The capacity of the SVM depends mainly on a penalty factor, a kernel function parameter, and the width of an insensitive loss function. In this sense, the key to the application of the SVM to the prediction of concrete strength is to set the most appropriate parameters. Although previous researchers have tried to optimize the parameters, no approach has been able to provide optimal setting criteria.
This study began with an effort to determine major factors other than the P-wave velocity that are related to concrete strength. It is difficult to estimate the concrete strength indirectly from the mix design or existing buildings, and the predicted strength may not be accurate for newly constructed buildings. Typically, it is most reasonable to measure the current strength based on the physical information identified by reliable methods, such as the rebound hardness, the ultrasonic velocity, and electromagnetic waves. In this regard, the aim of this study was to increase the accuracy of strength evaluations by incorporating the shear wave (S-wave) and Rayleigh wave (R-wave) velocities, because P-waves with small energies and waveforms may not yield accurate predictions of the concrete strength. From the measurements of S- and R-waves, it is possible to predict other properties, such as the shear modulus and Poisson’s ratio, and to estimate the P-wave itself. Also, the S-wave is not affected by the water in concrete and R-wave has the advantage of being sensitive to concrete surfaces [2,3].
In this research, an artificial-intelligence-based approach is proposed that incorporates SVM and ANN models as alternatives to regression approaches [21,22,23]. In addition, more core samples were used to enhance the reliability of the analysis. Although fewer than 20 samples were used in most of the previous studies, 72 core samples were used in this study. The compressive strength tests were performed on 72 core samples, and three types of ultrasonic tests were performed before the core samples were produced. Based on the data, ANN and SVM models were developed using the MATLAB software, and concrete strengths were predicted more accurately than those predicted using the regression approach. Thus, the P-, S-, and R-wave ultrasonic pulse velocities were used as the SVM and ANN model inputs, and the actual compressive strengths from the destructive tests were used as the model output.
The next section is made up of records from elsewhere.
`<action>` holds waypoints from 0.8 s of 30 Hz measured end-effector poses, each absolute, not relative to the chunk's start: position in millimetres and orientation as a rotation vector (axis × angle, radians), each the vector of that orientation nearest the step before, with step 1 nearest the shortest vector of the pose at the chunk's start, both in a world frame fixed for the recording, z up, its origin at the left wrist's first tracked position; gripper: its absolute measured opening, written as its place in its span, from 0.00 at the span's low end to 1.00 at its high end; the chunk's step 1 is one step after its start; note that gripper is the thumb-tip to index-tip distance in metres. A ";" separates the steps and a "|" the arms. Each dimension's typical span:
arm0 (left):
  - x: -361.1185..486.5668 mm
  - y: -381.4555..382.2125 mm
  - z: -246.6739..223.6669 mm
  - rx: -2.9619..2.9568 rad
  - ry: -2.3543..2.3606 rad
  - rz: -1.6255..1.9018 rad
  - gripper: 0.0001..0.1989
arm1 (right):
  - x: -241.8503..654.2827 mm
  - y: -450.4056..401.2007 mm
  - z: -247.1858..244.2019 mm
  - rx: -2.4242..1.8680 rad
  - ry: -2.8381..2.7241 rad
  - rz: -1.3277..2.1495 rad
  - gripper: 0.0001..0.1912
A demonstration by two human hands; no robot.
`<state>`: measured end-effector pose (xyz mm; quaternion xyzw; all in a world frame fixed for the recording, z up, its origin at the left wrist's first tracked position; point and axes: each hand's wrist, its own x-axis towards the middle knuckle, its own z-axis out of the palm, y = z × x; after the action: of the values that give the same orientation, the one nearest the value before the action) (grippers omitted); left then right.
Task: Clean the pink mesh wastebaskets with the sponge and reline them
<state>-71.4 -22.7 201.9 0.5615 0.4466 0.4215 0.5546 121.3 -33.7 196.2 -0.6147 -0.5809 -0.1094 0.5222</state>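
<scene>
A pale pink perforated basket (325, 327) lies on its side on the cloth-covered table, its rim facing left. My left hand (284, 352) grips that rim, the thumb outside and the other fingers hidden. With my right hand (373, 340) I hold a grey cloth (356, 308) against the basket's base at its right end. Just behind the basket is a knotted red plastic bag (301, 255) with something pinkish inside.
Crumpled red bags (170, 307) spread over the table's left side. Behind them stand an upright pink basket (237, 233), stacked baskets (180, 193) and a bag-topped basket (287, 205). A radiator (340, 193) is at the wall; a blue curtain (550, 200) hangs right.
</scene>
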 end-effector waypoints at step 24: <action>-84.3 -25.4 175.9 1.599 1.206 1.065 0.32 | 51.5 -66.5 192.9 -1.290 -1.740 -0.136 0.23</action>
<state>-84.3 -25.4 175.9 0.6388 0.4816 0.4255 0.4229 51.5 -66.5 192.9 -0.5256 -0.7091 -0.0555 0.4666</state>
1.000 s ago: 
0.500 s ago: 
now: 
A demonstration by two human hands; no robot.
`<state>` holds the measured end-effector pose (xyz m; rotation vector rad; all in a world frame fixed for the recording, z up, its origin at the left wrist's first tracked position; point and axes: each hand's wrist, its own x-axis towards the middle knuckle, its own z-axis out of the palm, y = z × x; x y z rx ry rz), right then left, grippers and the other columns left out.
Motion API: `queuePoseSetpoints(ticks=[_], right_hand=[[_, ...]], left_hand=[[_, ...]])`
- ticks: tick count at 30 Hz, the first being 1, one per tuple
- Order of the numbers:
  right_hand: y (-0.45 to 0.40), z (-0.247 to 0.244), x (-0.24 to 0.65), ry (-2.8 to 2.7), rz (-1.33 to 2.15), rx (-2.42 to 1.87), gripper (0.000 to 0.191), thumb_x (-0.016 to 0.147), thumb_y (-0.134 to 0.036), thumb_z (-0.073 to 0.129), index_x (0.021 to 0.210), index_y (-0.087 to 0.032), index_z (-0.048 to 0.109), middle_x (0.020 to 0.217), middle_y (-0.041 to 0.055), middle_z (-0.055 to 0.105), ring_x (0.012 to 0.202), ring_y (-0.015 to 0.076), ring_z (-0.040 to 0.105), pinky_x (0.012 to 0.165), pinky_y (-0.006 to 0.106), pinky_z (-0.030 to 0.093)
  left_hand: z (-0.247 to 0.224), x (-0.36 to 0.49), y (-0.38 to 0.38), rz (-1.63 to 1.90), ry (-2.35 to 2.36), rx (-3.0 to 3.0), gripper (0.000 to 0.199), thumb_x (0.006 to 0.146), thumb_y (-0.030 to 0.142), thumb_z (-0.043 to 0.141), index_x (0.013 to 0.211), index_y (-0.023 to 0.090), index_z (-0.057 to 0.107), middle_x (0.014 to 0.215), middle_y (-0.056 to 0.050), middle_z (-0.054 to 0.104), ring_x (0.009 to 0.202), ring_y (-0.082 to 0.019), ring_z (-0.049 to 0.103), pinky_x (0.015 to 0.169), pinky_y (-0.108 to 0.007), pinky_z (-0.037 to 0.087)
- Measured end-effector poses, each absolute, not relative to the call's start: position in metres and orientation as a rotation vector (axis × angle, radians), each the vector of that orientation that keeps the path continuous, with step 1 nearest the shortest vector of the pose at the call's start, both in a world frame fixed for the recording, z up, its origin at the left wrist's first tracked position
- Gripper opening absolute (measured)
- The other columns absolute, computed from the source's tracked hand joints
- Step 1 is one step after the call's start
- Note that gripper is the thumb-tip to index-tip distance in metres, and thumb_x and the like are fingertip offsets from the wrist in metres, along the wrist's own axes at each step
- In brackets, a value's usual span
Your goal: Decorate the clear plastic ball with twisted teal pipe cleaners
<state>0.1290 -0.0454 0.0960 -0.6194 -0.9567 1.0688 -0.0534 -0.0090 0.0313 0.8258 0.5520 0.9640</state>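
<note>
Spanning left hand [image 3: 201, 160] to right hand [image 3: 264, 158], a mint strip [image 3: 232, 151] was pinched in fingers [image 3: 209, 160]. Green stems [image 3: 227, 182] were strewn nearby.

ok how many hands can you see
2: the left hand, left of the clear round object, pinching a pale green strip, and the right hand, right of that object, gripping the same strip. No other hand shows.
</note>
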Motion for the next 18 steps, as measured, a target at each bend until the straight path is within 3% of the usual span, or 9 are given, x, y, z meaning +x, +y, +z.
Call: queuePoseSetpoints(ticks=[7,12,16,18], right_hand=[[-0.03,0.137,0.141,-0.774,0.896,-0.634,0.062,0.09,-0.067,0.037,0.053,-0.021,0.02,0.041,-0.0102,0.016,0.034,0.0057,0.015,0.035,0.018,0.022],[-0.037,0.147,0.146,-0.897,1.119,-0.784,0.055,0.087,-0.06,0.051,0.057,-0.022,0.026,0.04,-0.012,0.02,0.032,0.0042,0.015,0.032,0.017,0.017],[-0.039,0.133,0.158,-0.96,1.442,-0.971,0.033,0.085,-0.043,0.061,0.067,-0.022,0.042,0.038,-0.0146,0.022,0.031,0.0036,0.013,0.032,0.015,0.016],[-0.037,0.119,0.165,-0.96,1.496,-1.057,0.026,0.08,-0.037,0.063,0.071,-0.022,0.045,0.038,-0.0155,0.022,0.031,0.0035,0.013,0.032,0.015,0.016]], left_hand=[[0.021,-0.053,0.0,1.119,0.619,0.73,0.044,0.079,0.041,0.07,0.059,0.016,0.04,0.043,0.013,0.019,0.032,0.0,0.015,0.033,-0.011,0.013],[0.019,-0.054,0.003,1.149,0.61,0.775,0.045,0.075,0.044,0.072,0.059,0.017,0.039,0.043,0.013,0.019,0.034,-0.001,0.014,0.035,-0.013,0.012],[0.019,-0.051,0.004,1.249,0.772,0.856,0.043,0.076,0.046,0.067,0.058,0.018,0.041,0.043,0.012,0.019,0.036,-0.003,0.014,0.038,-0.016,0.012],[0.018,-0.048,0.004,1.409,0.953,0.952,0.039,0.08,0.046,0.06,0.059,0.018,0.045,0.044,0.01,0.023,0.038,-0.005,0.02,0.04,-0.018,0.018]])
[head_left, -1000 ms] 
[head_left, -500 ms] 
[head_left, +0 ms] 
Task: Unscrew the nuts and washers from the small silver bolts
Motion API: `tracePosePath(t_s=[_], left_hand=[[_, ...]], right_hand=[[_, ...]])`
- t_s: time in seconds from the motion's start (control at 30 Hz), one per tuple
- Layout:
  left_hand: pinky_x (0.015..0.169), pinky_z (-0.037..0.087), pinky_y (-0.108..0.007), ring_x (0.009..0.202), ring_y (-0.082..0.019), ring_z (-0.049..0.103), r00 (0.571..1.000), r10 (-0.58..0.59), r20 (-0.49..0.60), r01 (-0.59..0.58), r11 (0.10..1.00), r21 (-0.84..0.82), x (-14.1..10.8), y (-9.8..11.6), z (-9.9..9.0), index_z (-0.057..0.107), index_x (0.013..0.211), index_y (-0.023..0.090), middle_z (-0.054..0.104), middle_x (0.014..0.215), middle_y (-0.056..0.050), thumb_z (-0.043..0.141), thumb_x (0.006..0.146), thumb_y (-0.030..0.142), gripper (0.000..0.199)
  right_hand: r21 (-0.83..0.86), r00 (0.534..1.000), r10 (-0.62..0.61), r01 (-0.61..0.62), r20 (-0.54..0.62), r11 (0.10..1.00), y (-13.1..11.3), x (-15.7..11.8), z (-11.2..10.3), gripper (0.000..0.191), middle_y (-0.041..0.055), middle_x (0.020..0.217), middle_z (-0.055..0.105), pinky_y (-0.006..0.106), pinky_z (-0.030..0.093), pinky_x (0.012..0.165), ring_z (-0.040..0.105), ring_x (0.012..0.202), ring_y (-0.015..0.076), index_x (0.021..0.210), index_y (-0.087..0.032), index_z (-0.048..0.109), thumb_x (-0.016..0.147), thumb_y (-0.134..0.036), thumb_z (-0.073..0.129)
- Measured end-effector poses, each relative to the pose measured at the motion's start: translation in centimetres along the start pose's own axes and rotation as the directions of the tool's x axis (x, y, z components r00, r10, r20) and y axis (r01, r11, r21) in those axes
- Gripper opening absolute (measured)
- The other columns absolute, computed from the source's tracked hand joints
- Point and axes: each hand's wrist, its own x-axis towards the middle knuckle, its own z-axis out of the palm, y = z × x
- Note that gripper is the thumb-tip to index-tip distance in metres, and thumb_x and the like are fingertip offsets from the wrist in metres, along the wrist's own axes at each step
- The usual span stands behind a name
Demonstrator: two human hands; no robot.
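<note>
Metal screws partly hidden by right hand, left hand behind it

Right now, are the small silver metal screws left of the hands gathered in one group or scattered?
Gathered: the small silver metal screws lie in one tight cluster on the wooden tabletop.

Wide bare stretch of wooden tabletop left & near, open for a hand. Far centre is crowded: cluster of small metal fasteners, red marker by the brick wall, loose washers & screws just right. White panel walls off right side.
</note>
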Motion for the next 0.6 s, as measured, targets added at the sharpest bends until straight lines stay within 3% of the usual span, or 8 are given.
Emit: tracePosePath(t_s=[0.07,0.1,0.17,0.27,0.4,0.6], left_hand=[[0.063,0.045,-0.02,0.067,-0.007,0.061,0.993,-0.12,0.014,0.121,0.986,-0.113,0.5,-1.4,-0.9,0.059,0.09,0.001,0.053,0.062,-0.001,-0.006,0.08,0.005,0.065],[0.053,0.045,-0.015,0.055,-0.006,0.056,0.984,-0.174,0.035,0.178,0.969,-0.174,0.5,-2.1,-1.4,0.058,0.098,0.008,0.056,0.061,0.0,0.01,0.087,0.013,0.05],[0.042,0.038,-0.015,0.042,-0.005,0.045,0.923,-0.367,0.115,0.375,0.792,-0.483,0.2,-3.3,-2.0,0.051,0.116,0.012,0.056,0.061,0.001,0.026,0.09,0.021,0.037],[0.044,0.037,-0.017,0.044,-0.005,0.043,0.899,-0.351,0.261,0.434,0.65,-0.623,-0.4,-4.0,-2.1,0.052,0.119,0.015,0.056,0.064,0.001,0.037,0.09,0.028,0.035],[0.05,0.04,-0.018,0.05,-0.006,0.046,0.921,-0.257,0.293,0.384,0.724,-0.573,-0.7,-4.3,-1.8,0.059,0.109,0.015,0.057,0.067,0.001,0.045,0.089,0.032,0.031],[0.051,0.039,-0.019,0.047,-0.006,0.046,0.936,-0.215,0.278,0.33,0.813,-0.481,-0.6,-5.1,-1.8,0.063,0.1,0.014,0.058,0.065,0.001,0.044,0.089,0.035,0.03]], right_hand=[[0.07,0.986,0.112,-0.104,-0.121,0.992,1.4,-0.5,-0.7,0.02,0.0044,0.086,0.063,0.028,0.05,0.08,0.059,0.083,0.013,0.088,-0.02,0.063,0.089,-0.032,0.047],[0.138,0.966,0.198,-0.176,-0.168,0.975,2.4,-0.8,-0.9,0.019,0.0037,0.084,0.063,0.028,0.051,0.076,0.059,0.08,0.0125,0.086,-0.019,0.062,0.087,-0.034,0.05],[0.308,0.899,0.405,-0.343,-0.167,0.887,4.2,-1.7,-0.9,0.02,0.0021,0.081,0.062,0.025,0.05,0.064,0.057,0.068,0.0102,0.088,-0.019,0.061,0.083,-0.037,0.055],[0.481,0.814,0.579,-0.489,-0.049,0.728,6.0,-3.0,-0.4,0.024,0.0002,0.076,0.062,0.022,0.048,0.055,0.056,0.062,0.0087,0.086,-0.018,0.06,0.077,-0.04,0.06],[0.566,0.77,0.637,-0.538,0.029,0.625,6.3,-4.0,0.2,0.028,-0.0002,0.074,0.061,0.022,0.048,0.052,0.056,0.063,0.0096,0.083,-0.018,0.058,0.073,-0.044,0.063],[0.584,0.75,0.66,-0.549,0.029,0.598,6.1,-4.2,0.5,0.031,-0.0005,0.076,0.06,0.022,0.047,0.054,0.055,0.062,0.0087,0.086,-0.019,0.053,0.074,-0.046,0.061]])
2. Ultrasonic Pulse Velocity Test

2.1. P-Wave Velocity (Vp) Measurement

The pulse velocities of pressure waves have been applied to measure the elastic modulus, strength and defects of concrete, by measuring a reflection wave or the velocity of an elastic wave in concrete [1]. The ultrasonic pulse velocity measurement can be used to assess the concrete quality characteristics, such as the density and uniformity, and to identify the presence of voids and cracks [24]. As the ultrasonic pulse velocity increases, the likelihood for the concrete to possess high quality (e.g., possessing no cracks), uniformity, and the designed density, is higher. Typically, this test uses an ultrasonic pulse with a 50-kHz center frequency transmitted from an electro-acoustic transducer that is placed in contact with one surface of the concrete. After passing the ultrasonic pulse, the other transducer placed on the opposite side detects the pulse. The elapsed time between both transducers is measured in milliseconds. Using the known traveling distance, D, and the measured travel time, T, the pulse velocity (V = D / T) can be calculated [25,26]. The ultrasonic tests in this study were based on the indirect method, as shown in Figure 1.
Using the test grid shown in Figure 2, the average velocity between two points in rows A–F was measured for each column (1–9). The “o” symbols denote the positions of the transducers, and the “x” symbols denote the average positions between adjacent points. In this test, access to the bottom surface was difficult, and indirect measurements were used on the surface. Six measurements were made for each column, and the average value was assumed to be the average P-wave velocity for this column. For verification, a cylinder core (10 cm × 20 cm) in each column was extracted, and the compressive strength was measured according to the ASTM C 39 standard and used for comparative analysis. A total of 54 P-wave measurements were made, and nine specimens were taken for the compressive strength evaluation on each slab.
Because the surface of the concrete was not smooth, couplants, such as Vaseline, were used to facilitate the transmission of energy between the transducer and the surface. The experiments were carried out by two people. One person placed an ultrasonic sensor at each point, started it, and read the result. The other person recorded the results on a printed grid. A total of six slabs were tested in the same manner.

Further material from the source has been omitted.